▸ **REQUIREMENT**: Repeat each of these records exactly.

▸ **Saved entries**:
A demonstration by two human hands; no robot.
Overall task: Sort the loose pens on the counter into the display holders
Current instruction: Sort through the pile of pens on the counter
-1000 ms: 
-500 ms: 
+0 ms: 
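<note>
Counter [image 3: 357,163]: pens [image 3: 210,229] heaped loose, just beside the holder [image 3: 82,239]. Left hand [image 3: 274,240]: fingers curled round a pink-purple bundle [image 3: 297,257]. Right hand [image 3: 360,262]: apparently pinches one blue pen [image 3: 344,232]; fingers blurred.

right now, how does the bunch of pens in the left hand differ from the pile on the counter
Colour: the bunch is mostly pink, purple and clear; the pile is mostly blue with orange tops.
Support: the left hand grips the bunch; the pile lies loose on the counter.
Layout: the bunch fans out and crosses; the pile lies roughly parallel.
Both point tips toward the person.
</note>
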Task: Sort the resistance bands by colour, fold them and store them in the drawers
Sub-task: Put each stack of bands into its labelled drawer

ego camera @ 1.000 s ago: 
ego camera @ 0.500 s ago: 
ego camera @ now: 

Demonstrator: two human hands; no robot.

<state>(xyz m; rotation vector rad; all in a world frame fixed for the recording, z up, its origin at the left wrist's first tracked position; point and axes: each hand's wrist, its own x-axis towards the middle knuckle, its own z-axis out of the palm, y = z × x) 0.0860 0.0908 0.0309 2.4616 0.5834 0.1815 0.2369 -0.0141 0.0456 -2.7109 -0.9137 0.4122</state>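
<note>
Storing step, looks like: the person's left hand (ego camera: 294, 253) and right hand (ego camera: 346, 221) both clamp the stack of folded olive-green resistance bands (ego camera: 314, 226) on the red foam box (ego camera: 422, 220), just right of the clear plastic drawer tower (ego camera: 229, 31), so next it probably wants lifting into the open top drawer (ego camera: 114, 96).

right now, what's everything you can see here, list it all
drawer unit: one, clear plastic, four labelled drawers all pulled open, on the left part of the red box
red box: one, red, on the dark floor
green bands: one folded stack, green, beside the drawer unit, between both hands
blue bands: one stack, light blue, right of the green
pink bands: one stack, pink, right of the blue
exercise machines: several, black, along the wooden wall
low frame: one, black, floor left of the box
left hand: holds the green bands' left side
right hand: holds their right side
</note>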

▸ **TASK RESPONSE**:
A demonstration by two human hands; no robot.
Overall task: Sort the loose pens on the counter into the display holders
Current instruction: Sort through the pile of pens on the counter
-1000 ms: 
-500 ms: 
+0 ms: 
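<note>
Counter [image 3: 357,163]: pens [image 3: 210,229] heaped loose, just beside the holder [image 3: 82,239]. Left hand [image 3: 274,240]: fingers curled round a pink-purple bundle [image 3: 297,257]. Right hand [image 3: 360,262]: apparently pinches one blue pen [image 3: 344,232]; fingers blurred.

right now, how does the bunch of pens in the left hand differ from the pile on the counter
Colour: the bunch is mostly pink, purple and clear; the pile is mostly blue with orange tops.
Support: the left hand grips the bunch; the pile lies loose on the counter.
Layout: the bunch fans out and crosses; the pile lies roughly parallel.
Both point tips toward the person.
</note>
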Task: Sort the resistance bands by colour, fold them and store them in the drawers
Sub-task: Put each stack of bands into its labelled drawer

ego camera @ 1.000 s ago: 
ego camera @ 0.500 s ago: 
ego camera @ now: 

Demonstrator: two human hands; no robot.

<state>(xyz m; rotation vector rad; all in a world frame fixed for the recording, z up, its origin at the left wrist's first tracked position; point and axes: each hand's wrist, its own x-axis towards the middle knuckle, its own z-axis out of the palm, y = z × x) 0.0860 0.0908 0.0309 2.4616 0.5834 0.1815 0.2369 -0.0141 0.0456 -2.7109 -0.9137 0.4122</state>
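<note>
Storing step, looks like: the person's left hand (ego camera: 294, 253) and right hand (ego camera: 346, 221) both clamp the stack of folded olive-green resistance bands (ego camera: 314, 226) on the red foam box (ego camera: 422, 220), just right of the clear plastic drawer tower (ego camera: 229, 31), so next it probably wants lifting into the open top drawer (ego camera: 114, 96).

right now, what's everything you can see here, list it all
drawer unit: one, clear plastic, four labelled drawers all pulled open, on the left part of the red box
red box: one, red, on the dark floor
green bands: one folded stack, green, beside the drawer unit, between both hands
blue bands: one stack, light blue, right of the green
pink bands: one stack, pink, right of the blue
exercise machines: several, black, along the wooden wall
low frame: one, black, floor left of the box
left hand: holds the green bands' left side
right hand: holds their right side
</note>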

This completes the exercise.